> **Work item**: Which lines in the data below contain the word "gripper"? Copy each of them.
* * * * *
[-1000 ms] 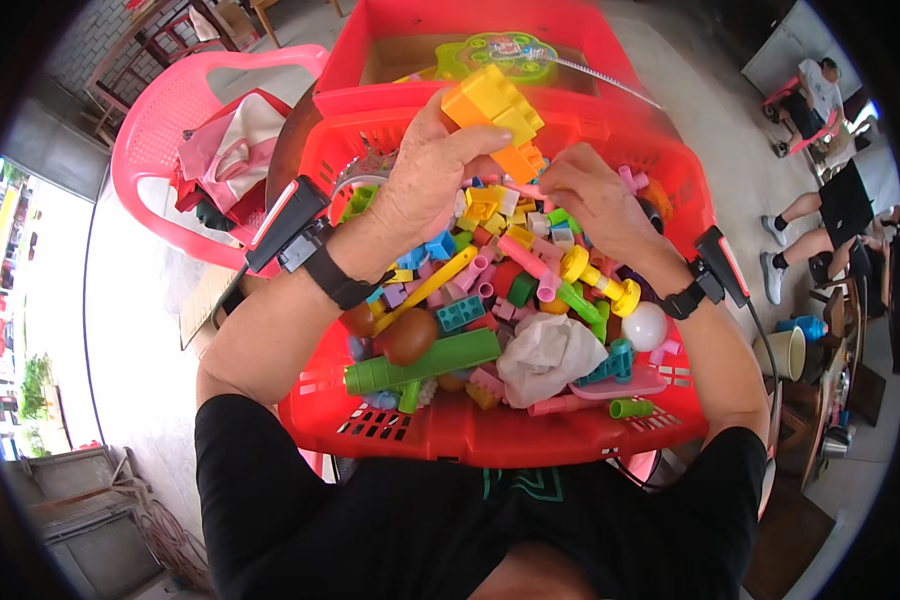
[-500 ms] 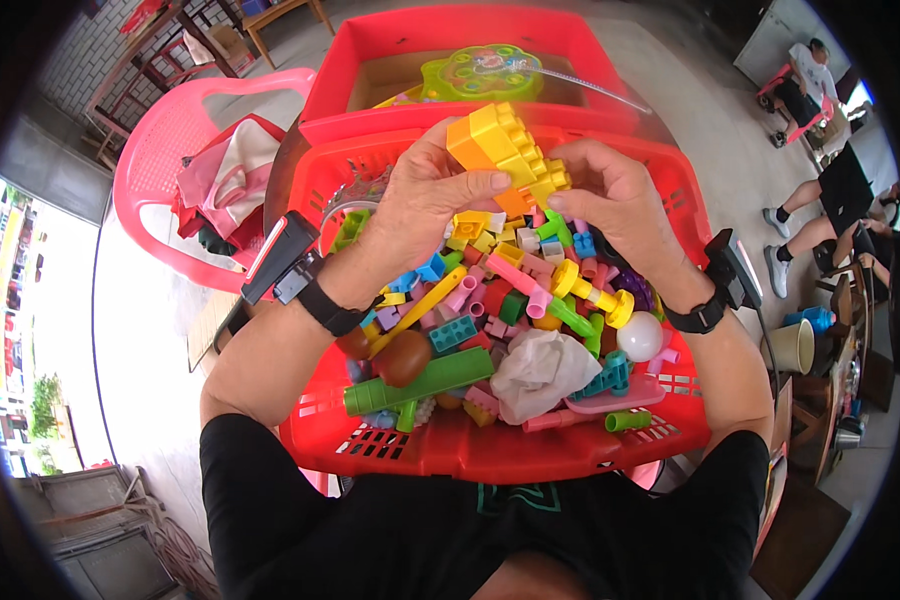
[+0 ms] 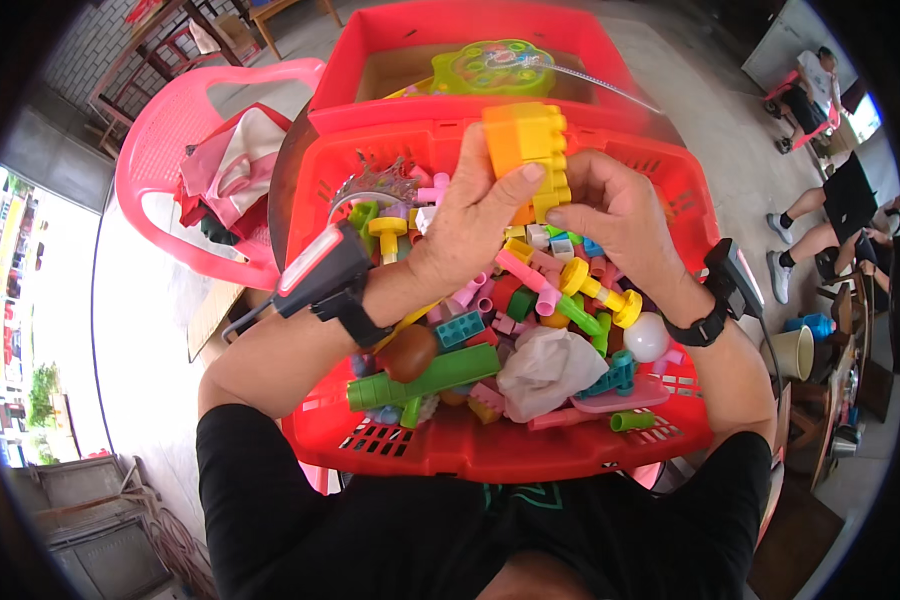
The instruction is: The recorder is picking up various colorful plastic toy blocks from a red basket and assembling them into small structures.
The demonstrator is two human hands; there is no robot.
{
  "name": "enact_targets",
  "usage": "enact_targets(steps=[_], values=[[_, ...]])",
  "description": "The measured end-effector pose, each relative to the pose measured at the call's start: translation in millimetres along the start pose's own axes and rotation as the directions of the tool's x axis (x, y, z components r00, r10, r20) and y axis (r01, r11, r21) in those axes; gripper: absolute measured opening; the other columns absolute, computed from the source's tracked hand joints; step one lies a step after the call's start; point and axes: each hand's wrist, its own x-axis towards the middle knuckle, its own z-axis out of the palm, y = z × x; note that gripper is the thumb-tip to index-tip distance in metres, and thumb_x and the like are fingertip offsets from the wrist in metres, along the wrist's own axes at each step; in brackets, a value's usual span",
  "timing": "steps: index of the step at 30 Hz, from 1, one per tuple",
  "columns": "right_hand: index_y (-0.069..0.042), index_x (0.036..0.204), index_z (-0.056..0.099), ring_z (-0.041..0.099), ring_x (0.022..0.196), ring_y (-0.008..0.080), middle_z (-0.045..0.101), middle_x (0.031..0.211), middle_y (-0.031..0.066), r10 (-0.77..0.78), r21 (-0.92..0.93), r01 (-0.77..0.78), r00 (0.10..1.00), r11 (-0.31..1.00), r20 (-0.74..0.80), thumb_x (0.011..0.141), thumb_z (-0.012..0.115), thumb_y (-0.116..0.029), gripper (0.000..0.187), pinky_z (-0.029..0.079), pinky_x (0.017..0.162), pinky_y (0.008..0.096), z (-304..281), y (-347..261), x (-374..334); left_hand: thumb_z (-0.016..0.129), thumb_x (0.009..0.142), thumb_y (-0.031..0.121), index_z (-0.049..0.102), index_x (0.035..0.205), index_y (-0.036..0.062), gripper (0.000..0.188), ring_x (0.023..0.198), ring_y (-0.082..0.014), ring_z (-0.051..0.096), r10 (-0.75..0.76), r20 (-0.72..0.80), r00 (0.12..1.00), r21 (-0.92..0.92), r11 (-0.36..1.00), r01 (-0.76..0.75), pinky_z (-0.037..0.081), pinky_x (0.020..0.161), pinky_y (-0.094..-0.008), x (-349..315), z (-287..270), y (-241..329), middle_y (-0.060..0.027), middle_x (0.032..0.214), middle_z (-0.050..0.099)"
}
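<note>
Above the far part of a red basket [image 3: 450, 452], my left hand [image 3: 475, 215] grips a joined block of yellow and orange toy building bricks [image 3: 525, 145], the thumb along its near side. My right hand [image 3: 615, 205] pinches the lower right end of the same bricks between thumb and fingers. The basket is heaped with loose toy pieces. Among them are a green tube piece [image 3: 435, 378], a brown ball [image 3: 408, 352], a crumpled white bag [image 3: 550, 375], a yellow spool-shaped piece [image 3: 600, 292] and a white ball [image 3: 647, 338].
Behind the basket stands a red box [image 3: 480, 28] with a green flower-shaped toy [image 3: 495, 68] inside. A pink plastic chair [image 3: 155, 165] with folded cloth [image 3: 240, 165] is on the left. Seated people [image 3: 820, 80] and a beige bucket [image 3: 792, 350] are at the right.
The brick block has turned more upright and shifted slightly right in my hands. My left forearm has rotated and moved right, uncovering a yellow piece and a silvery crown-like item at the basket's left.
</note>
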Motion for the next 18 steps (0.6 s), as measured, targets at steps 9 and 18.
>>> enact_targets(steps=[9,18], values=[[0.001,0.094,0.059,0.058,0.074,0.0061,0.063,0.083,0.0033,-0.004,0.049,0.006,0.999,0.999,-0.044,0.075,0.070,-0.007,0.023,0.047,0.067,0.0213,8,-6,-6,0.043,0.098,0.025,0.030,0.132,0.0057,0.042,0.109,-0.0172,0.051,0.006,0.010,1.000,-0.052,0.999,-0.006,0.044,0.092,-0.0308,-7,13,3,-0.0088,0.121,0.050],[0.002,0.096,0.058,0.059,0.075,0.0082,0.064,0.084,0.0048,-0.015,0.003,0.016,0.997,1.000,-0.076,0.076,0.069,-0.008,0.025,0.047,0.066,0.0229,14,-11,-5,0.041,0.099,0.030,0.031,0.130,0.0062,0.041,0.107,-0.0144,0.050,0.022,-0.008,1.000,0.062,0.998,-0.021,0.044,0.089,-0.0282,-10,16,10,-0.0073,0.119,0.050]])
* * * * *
> **Task result**:
  "description": "The measured end-effector pose, each relative to the pose measured at the call's start: translation in millimetres along the start pose's own axes and rotation as the directions of the tool's x axis (x, y, z components r00, r10, r20) and y axis (r01, r11, r21) in those axes; gripper: absolute measured opening; the other columns absolute, computed from the source's tracked hand joints; step one lies a step after the call's start; point and axes: each hand's wrist, its own x-axis towards the middle knuckle, its own z-axis out of the palm, y = z × x; note that gripper is the thumb-tip to index-tip distance in metres, and thumb_x and the like are fingertip offsets from the wrist in metres, along the wrist's own axes at each step; in brackets, a value's usual span",
  "columns": "right_hand: index_y (-0.069..0.042), index_x (0.036..0.204), index_z (-0.056..0.099), ring_z (-0.041..0.099), ring_x (0.022..0.196), ring_y (-0.008..0.080), middle_z (-0.045..0.101), middle_x (0.031..0.211), middle_y (-0.031..0.066), r10 (-0.77..0.78), r21 (-0.92..0.93), r01 (-0.77..0.78), r00 (0.10..1.00), r11 (-0.31..1.00), r20 (-0.74..0.80), thumb_x (0.011..0.141), thumb_z (-0.012..0.115), thumb_y (-0.116..0.029), gripper (0.000..0.187), pinky_z (-0.029..0.079), pinky_x (0.017..0.162), pinky_y (0.008..0.096), z (-304..281), y (-347..261), x (-374..334); left_hand: thumb_z (-0.016..0.129), thumb_x (0.009..0.142), thumb_y (-0.031..0.121), index_z (-0.049..0.102), index_x (0.035..0.205), index_y (-0.036..0.062), gripper (0.000..0.188), ring_x (0.023..0.198), ring_y (-0.082..0.014), ring_z (-0.051..0.096), r10 (-0.75..0.76), r20 (-0.72..0.80), r00 (0.12..1.00), r21 (-0.92..0.92), r11 (-0.36..1.00), r01 (-0.76..0.75), pinky_z (-0.037..0.081), pinky_x (0.020..0.161), pinky_y (-0.094..-0.008), x (-349..315), z (-287..270), y (-241..329), middle_y (-0.060..0.027), middle_x (0.032..0.214), middle_z (-0.050..0.099)"

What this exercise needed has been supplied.